__What to work on__
Give back the whole listing below exactly.

__Source data__
++++++++++++++++++++
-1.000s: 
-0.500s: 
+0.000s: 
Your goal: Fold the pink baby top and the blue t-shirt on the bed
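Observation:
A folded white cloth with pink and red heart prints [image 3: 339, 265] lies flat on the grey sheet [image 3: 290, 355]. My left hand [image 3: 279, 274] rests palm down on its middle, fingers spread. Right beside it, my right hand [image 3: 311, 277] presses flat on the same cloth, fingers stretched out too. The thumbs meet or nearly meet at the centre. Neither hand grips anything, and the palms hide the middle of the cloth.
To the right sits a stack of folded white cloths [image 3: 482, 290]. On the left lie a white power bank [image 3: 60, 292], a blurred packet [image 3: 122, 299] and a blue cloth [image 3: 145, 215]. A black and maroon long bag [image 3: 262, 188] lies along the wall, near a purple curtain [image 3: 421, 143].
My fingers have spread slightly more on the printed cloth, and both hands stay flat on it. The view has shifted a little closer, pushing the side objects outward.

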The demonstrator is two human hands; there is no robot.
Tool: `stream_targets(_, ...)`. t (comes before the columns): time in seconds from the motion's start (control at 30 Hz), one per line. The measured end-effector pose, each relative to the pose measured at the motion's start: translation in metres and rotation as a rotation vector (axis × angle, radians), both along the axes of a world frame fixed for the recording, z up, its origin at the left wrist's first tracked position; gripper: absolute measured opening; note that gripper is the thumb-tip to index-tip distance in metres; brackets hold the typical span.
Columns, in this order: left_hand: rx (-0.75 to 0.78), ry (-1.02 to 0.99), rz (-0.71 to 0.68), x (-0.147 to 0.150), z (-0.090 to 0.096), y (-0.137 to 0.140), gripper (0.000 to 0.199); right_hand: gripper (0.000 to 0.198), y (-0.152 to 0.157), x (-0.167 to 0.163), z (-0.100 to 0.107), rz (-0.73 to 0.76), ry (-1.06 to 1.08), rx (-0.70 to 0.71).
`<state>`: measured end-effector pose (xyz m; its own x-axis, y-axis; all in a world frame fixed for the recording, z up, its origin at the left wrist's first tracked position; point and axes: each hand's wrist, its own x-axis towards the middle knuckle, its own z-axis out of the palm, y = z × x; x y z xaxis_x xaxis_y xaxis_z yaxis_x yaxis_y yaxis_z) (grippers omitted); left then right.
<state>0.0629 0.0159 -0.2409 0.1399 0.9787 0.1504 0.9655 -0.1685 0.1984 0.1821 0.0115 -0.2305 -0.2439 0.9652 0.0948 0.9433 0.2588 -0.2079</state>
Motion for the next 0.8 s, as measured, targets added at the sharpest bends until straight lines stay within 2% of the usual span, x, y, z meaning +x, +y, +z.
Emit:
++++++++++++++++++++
__Task response__
-1.000s: 
-0.500s: 
+0.000s: 
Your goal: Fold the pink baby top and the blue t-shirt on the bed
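Observation:
A folded white cloth with pink and red heart prints [image 3: 339, 265] lies flat on the grey sheet [image 3: 290, 355]. My left hand [image 3: 279, 274] rests palm down on its middle, fingers spread. Right beside it, my right hand [image 3: 311, 277] presses flat on the same cloth, fingers stretched out too. The thumbs meet or nearly meet at the centre. Neither hand grips anything, and the palms hide the middle of the cloth.
To the right sits a stack of folded white cloths [image 3: 482, 290]. On the left lie a white power bank [image 3: 60, 292], a blurred packet [image 3: 122, 299] and a blue cloth [image 3: 145, 215]. A black and maroon long bag [image 3: 262, 188] lies along the wall, near a purple curtain [image 3: 421, 143].
My fingers have spread slightly more on the printed cloth, and both hands stay flat on it. The view has shifted a little closer, pushing the side objects outward.
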
The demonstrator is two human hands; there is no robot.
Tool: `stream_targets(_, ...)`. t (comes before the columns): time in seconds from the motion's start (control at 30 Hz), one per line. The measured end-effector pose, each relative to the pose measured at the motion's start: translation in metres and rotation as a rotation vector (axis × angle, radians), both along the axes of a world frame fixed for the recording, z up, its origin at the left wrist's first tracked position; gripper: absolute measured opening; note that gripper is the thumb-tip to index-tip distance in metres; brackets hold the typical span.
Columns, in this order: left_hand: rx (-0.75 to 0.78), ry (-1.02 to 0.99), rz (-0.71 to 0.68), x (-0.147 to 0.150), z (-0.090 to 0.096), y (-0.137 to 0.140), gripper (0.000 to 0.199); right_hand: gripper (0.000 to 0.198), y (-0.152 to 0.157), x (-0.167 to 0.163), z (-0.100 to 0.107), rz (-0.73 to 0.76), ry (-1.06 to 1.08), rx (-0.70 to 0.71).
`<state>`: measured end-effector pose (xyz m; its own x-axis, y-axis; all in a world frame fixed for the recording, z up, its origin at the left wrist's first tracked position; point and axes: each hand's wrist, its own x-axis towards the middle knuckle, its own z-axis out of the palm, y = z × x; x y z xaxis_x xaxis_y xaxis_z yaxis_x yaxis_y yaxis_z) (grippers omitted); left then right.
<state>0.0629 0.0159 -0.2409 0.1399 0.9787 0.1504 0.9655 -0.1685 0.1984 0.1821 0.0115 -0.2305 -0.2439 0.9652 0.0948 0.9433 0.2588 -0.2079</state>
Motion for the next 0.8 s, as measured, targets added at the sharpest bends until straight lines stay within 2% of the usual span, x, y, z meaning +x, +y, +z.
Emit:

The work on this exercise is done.